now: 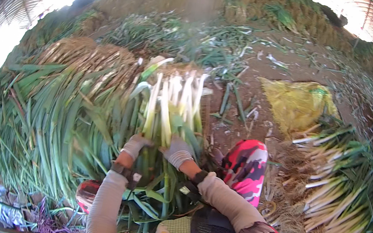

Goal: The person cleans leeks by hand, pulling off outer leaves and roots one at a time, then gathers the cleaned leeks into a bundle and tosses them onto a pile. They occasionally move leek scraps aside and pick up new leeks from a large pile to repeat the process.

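Note:
In front of me, several leeks (165, 108) with clean white ends lie on a larger heap of leeks, white ends pointing away and green leaves toward my lap. My left hand (135, 145), in a grey knit glove, is closed on green stalks at the left side of this group. Close to its right, my right hand (176, 151), gloved alike, closes round the leek stalks just below the white parts. The hands are slightly apart. Part of the fingers is hidden behind the gloves and leaves. Left of them spreads a wide heap of unpeeled leeks (58, 111) with brown roots at the far end.
At the right lies another row of pale-stemmed leeks (331, 188). A yellow woven sack (298, 105) rests on the brown soil beyond my right knee (245, 167). Loose leaf scraps (184, 38) litter the ground ahead. Purple strings (52, 224) lie at the lower left.

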A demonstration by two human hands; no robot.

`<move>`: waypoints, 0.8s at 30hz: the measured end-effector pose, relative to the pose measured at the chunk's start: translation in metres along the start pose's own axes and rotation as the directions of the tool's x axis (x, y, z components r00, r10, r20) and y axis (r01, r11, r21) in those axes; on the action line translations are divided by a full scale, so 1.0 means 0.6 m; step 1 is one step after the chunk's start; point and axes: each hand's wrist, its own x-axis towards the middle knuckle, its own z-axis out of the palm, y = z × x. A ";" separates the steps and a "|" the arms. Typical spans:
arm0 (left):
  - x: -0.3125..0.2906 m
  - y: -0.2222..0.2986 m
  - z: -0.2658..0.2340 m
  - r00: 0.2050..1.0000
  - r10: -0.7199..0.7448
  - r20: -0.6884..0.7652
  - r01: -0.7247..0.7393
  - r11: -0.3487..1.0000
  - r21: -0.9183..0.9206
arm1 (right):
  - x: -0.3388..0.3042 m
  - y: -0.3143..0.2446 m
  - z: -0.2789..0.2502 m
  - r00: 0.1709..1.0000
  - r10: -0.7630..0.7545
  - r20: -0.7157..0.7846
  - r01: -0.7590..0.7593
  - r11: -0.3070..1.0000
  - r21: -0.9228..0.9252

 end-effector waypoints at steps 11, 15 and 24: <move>-0.041 0.097 0.068 0.986 -0.139 0.092 0.166 0.859 -0.485 | 0.019 0.017 0.017 0.994 0.044 0.096 -0.067 0.966 0.250; -0.090 0.112 0.022 0.998 0.010 0.067 0.018 0.915 -0.404 | -0.043 -0.029 -0.023 0.976 -0.188 0.106 0.124 0.889 0.441; -0.239 0.326 -0.060 0.989 0.099 -0.108 -0.124 0.958 -0.260 | -0.154 -0.180 -0.134 0.849 -0.527 -0.042 0.505 0.785 0.359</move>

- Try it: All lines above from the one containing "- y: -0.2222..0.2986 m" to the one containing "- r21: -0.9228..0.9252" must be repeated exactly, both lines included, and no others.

- Exercise result:
  - y: -0.2222..0.2986 m
  - z: -0.2658..0.2340 m
  - r00: 0.2050..1.0000
  - r10: -0.7199..0.7448
  - r20: -0.6884..0.7652
  - r01: -0.7247..0.7393
  - r11: -0.3487..1.0000
  - r21: -0.9183..0.9206
arm1 (right):
  - x: -0.3388..0.3042 m
  - y: -0.3143..0.2446 m
  - z: -0.2789..0.2502 m
  - r00: 0.1709..1.0000
  - r10: -0.7630..0.7545
  - r20: -0.7157..0.7846
  - r01: -0.7590..0.7593
  - r11: -0.3070..1.0000
  - r21: -0.9228..0.9252

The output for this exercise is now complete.